Woodward, Okla. —
Woodward County Commissioners have decided not to re-implement a county wide burn ban.
After Gov. Mary Fallin recently lifted her governor-declared burn bans across the state, it was up to county commissioners to determine whether a burn ban should continue in Woodward County.
However Commissioners Tommy Roedell and Vernie Matt decided against issuing another ban after hearing from Woodward Emergency Management Director Matt Lehenbauer during their weekly meeting on Monday morning. District 2 Commissioner Ted Craighead was absent from Monday's meeting.

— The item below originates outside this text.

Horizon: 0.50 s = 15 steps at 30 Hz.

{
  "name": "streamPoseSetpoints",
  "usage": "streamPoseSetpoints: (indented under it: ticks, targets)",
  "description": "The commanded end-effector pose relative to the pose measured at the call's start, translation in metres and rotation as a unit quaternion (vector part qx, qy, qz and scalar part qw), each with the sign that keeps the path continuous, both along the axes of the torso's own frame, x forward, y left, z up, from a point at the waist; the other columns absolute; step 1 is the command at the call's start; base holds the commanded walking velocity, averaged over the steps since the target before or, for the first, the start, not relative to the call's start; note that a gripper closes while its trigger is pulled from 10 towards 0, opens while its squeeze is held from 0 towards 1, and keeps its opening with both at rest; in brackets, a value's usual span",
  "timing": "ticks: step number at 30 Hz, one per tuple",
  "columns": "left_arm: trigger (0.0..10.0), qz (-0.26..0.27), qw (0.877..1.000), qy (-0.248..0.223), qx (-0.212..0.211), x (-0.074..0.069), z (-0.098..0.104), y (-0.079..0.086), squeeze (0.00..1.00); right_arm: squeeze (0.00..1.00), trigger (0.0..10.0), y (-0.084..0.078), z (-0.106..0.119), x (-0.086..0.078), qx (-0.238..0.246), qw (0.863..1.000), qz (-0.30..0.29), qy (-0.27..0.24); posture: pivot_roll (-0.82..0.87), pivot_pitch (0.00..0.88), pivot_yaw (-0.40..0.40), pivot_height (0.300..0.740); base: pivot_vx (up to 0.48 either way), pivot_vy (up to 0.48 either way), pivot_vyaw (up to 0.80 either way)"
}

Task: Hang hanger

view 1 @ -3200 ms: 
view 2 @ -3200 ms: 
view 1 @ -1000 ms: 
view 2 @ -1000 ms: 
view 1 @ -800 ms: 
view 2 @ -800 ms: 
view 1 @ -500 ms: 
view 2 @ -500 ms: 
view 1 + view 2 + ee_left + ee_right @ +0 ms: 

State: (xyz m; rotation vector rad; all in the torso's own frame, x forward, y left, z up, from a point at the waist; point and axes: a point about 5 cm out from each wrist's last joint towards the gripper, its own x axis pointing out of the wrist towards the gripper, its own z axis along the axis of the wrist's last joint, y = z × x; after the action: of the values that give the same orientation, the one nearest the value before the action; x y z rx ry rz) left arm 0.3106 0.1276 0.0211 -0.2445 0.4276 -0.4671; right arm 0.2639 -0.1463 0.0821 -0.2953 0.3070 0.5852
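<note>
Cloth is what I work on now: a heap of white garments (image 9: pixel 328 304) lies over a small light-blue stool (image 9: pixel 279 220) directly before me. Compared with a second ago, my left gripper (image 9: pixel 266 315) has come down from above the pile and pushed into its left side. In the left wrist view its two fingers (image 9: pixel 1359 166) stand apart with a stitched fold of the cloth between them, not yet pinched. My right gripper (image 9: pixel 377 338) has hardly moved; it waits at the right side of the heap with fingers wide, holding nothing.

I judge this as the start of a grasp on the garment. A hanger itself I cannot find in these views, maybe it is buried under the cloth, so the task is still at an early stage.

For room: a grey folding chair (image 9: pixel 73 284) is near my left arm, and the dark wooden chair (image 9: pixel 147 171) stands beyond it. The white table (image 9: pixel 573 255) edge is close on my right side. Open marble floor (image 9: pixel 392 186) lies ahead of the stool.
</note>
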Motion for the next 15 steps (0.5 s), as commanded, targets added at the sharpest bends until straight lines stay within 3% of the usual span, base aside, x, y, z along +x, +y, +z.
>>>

Lehenbauer said Woodward County only met one of the 4 criteria required to declare a burn ban. While the county is still under exceptional drought conditions, it doesn't meet the other 3 criteria, which according to Oklahoma Forestry Department, are: 1) no more than one-half inch of precipitation is forecast by the National Weather Service; 2) fire occurrence is significantly greater than normal or initial attack on wildland fires has been unsuccessful due to extreme fire behavior; and 3) more than 20 percent of wildfires in the county have been caused by escaped debris burns or controlled burns.
Beyond not meeting the criteria, the commissioners also agreed that no burn ban should be declared in order to allow county residents an opportunity to get burning done before conditions get drier.
"Winter is coming, and folks around here know what that means. Its best to let them get caught up on their burning now, because things are as green now as they're going to get," District No. 3 Commissioner Vernie Matt said.
In other business, the commissioners discussed the future of Woodward County Employee health insurance benefit options.
Commissioners focused on the benefits of possibly switching to a new healthcare plan which would allow county employees a choice in coverage. The commissioners said employees would benefit because they would have the option of selecting high coverage if they have more healthcare needs, basic coverage, or an "S-account," in which they could opt out of the healthcare coverage and instead receive monetary deposits into the account.
They said the county could benefit because switching plans could potentially save the county money if employees choose to opt out.
However, Roedell and Matt decided to table the decision until the next meeting on Oct. 15 so that the plan could be further looked into and so Craighead could be present for the vote.
"We have until near the end of the month before a decision must be made," Matt said. "No need to rush into anything today."
Also Monday, the county board accepted a 6-month contract bid for pot hole patching from Paving Maintenance Supply Inc.